## PROBLEM REQUIREMENTS
Copy the data exactly; pictures stay out of the copy.

## THE DATA

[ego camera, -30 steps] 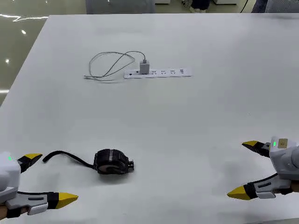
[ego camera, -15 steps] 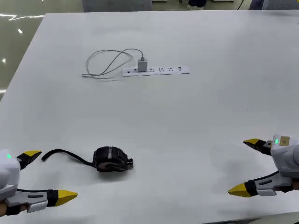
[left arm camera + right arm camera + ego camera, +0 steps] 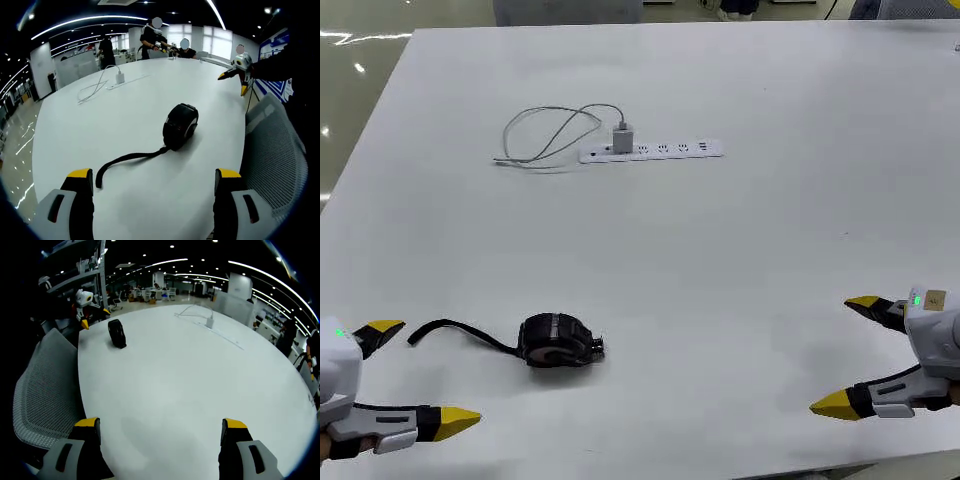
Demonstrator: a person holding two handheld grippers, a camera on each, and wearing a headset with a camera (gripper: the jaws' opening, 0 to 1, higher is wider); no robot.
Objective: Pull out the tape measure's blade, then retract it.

## ANSWER SECTION
[ego camera, -30 steps] 
[ego camera, -15 steps] 
[left arm camera + right arm camera + ego camera, +0 steps] 
Demonstrator: a person holding two handheld grippers, a camera on each, and wearing a headset with a camera (gripper: the jaws' opening, 0 to 1, higher is wider); no robot.
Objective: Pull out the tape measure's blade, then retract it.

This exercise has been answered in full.